Yes, but not for the same reason. I outlined that briefly above. You would excommunicate him because you believe in a 'pre-existence' which includes Jesus
and everybody else (as 'eternal intelligences' and then as 'spirit children'), whereas we did excommunicate him for teaching that the Son is a creation, and not coessential/consubstantial with the Father and the Holy Spirit -- both of which are things that Mormonism
agrees with him about.
When did I ever say it couldn't? Obviously any two religions can be compared.

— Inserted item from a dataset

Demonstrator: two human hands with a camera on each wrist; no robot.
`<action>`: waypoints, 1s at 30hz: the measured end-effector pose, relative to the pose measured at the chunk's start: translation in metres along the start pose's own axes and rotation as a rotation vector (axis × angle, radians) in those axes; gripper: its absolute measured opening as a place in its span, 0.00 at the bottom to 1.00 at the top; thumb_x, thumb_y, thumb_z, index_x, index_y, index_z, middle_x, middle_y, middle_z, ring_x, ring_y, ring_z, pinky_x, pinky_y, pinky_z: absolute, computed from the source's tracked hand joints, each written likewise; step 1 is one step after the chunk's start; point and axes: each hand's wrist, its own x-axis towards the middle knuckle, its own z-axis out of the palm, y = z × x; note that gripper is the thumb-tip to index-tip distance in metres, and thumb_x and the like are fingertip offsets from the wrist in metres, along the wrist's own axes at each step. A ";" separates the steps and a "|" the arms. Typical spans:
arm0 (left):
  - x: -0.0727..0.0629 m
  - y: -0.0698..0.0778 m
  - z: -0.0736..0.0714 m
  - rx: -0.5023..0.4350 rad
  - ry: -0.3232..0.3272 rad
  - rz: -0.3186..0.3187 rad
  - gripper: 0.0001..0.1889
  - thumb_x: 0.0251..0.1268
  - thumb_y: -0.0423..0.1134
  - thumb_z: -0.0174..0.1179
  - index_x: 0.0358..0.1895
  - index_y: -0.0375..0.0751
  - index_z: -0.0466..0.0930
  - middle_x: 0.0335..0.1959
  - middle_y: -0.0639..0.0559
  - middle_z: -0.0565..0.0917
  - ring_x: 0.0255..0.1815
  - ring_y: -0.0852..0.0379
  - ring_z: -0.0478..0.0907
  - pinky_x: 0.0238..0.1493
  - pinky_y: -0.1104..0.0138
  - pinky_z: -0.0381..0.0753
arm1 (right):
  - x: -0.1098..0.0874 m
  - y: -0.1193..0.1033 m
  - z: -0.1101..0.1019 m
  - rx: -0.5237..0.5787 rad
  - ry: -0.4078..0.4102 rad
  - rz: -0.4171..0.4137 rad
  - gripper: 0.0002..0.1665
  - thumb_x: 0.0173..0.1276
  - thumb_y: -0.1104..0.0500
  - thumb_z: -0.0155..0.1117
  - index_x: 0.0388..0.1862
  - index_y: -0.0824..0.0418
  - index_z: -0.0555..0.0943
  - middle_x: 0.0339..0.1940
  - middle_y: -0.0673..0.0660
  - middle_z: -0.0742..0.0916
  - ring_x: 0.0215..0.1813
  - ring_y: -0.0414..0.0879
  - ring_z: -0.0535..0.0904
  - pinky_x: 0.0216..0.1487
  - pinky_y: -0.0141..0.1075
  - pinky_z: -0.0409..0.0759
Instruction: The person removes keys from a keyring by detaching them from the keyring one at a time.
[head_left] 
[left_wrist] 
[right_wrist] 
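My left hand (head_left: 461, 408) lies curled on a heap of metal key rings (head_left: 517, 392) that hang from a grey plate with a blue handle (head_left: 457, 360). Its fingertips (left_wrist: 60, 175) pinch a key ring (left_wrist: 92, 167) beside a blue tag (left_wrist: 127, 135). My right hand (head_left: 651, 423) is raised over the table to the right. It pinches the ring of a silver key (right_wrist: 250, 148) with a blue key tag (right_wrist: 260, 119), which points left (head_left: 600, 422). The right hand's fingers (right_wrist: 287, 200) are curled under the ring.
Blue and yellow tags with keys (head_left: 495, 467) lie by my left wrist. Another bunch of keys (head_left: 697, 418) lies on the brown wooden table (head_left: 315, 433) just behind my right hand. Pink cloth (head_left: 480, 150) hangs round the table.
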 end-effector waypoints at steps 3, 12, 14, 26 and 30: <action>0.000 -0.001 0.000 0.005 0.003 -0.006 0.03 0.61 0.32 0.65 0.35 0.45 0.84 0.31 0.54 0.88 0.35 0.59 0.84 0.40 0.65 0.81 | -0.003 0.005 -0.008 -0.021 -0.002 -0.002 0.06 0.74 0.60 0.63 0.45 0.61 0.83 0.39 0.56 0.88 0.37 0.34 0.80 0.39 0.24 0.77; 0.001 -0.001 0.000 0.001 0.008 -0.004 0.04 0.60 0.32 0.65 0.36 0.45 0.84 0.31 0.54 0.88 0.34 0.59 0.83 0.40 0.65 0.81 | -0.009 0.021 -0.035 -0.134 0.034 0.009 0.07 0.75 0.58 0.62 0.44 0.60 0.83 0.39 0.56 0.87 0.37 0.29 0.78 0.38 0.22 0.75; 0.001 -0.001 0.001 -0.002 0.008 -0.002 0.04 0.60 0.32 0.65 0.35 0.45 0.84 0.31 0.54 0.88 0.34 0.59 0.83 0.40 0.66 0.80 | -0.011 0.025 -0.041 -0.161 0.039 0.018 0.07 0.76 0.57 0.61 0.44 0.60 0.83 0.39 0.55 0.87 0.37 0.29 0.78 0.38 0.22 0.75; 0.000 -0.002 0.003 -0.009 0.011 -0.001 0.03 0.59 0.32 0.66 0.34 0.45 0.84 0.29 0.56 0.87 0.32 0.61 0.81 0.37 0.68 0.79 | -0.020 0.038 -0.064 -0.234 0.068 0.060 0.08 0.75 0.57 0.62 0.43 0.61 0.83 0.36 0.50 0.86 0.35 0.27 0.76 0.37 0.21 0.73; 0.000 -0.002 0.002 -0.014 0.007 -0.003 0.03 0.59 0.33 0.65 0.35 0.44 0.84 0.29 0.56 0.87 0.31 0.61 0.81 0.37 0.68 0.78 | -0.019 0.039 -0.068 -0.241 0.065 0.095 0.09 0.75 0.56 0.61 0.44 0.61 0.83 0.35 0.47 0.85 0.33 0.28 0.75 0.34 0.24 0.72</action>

My point was that Mormonism and Islam share certain similarities with each other that they do not share with Christianity,
not that Islam and Christianity don't share anything in common.
Seeing as how Islam is basically just a very cheap and obvious rip-off of Christianity (see, e.g., the Arabic Infancy Gospel, the Martyrs of Najran, and the other things that came from preexisting Christian sources that actually ended up in the Qur'an itself) mixed together with large doses of Arab paganism and folklore, we would
expect them to have things in common, just like how Mormonism and Christianity have things in common due to Mormonism's being a very cheap and obvious rip-off of Christianity mixed together with large doses of 19th century backwoods folk magic (seer stones, buried treasure, etc).
Mormonism is a lot closer to Arianism and Islam than it is to Christianity. I'm sorry if this upsets you, but you don't have to stay in it if you're really all that perturbed.